Dominic’s life is a graveyard of shit he doesn’t talk about. He’s never denied the damage—just learned to live around it. Abuse, betrayal, violence—it all left marks that didn’t fade, just hardened. What’s left of him is rough around the edges, stitched together with spite and survival instinct.
But somehow, the highlight of that mess was Rose.

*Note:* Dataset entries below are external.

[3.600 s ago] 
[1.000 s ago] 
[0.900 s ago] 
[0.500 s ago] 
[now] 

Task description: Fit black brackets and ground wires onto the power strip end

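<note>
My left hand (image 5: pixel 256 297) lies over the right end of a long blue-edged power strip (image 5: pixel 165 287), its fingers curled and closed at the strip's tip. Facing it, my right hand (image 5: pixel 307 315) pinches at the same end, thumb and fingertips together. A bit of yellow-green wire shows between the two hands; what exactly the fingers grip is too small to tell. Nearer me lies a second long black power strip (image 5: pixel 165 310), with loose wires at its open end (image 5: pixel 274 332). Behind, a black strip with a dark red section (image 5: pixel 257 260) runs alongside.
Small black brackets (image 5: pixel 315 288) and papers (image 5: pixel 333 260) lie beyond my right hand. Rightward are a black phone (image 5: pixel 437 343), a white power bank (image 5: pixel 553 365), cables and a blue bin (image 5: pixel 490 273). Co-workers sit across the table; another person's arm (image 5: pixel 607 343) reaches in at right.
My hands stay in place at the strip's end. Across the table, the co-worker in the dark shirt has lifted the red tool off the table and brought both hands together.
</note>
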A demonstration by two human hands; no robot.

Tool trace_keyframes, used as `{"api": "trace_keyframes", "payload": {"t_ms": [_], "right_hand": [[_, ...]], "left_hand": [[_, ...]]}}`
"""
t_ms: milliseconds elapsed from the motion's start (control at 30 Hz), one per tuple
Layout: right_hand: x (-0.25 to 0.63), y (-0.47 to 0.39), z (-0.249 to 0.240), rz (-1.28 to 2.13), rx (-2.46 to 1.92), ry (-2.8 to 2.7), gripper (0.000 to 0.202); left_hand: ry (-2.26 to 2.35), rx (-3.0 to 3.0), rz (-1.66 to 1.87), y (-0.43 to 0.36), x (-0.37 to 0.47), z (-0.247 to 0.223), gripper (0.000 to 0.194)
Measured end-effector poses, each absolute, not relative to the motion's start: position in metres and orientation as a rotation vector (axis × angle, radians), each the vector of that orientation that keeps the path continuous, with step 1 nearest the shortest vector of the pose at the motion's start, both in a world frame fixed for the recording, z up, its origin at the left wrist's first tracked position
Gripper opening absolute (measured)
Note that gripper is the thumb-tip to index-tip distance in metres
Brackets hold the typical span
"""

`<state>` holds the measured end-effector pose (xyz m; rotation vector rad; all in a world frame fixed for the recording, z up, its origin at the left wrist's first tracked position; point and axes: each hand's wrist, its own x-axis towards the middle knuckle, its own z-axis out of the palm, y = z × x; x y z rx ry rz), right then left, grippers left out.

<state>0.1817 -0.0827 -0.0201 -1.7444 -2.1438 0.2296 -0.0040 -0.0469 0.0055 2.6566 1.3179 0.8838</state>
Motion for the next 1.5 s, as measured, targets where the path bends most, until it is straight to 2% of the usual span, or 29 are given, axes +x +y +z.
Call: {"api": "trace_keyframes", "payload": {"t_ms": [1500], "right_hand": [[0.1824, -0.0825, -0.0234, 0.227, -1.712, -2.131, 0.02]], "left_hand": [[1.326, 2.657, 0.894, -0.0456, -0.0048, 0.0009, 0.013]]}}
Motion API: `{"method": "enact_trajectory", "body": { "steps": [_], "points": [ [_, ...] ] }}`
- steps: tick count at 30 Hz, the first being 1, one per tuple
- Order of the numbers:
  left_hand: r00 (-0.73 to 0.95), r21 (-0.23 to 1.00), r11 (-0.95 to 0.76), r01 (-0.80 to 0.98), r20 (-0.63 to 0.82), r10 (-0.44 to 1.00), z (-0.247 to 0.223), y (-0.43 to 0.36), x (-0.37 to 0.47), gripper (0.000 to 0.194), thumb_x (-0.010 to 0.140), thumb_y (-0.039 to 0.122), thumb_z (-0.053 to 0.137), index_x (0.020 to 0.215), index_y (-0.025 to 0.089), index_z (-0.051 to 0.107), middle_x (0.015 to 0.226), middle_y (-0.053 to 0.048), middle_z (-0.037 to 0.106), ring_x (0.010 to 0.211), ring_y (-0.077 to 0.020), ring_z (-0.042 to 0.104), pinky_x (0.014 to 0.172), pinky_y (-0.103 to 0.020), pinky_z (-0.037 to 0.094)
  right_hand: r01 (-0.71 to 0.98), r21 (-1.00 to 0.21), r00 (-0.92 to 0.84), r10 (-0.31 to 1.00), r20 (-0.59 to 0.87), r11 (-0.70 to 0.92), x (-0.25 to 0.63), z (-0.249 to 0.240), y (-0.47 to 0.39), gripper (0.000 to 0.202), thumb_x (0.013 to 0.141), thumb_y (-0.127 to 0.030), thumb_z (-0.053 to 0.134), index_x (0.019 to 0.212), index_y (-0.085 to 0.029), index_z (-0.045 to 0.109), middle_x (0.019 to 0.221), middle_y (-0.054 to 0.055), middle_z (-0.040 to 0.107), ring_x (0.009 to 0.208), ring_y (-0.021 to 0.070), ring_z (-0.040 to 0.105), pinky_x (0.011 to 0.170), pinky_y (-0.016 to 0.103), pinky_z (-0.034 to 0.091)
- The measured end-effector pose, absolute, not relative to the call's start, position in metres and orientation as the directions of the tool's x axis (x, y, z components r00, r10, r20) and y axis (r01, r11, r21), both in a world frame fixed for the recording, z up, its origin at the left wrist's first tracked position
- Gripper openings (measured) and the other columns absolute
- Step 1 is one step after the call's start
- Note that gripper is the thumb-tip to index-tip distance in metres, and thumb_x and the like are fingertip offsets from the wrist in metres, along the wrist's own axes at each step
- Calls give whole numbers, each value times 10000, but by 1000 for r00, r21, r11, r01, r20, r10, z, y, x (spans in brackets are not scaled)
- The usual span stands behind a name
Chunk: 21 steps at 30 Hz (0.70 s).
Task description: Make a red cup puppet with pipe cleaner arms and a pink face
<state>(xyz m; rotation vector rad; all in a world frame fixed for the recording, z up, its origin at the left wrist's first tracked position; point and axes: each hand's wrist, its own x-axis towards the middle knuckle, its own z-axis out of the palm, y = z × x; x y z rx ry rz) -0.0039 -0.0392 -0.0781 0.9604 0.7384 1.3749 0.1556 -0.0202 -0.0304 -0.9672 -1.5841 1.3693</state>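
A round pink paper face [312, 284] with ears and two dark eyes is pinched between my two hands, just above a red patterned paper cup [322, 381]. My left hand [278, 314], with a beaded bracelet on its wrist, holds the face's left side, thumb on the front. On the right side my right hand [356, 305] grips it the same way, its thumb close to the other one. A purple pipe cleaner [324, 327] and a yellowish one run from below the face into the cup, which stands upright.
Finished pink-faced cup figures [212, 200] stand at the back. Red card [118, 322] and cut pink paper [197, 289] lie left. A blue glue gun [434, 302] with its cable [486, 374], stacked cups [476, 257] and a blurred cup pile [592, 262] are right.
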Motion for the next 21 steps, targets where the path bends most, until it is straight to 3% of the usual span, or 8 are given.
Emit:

He never wanted a kid. God knows his own father was a monster, and his mother—just a shadow that stood by while it happened. Dominic didn’t have a blueprint for fatherhood, just a long list of what not to do. But when he was 15, cradling a newborn he barely knew how to hold, something in him shifted. It was the first time he ever felt peace—real, aching peace.
Didn’t last, of course. Nothing good ever did.
Dominic’s always been volatile, wired wrong, stormclouds behind his eyes. Nico—his kid brother—learned that the hard way. Dom did things to him that still haunt the silence between them. He never apologized. Doesn’t think he deserves to.
But Rose? They made him want to be something better. Not good, not whole—just better.
That resolve didn’t hold easy. As Rose grew, so did the weight of Dominic’s failures. He tried. But trying didn’t stop the shouting, the slammed doors, the holes punched through thin walls. It didn’t erase the nights Rose flinched when his voice got too loud. He saw it. Remembered it. Carried it.
He hated himself for it. Still does.
Then came Aurora. A softness he didn’t know how to handle. She walked into his life with her calm voice and sharp eyes, and she didn’t flinch at the things that made others run. Somehow, she fit. Her things started showing up in his drawers. Her toothbrush in his bathroom. Her laugh in his kitchen.
She even got along with Rose, at least on the surface. She had her own son—Anthony—so Dominic figured she understood the weight of raising a kid. It made sense. It felt… safer, somehow.
That night, Dom had meant to stay in. Just one quiet evening. But a call came in for a quick drop, and old habits die hard. Fast cash talks, even louder than guilt.
"Eat without me," he muttered, grabbing his keys. He tousled Rose's hair with a calloused hand—an awkward, half-hearted gesture of affection—and slipped out, the screen door moaning as it shut behind him.
As soon as his boots hit the street, the air inside the house changed.
Aurora's sweet facade cracked the second he was gone. Her smile vanished, replaced by a cold, cutting stare.
"Ain’t makin’ you dinner," she snapped, clattering dishes in the sink. "If your padre asks, tell him you weren’t hungry."
She hated Rose. Not because of anything they did—but because they were his. A permanent reminder that she’d never fully have Dominic’s heart, no matter how deep she got under his skin. She kept up the charade for Dom’s sake. Only for him.
Dinner passed in silence. Thick with tension. Two people pretending not to exist in the same space.
Dominic came back a couple hours later, smelling like street grime and cheap cigarettes. Aurora was on him instantly, arms around his waist, voice syrup-sweet again.
“Sorry ‘bout that, bebé,” He mumbled to Rose as he walked by, barely noticing the stiffness in their shoulders. “You two eat?”
Aurora's eyes locked with Rose’s. Her expression said what her voice didn’t.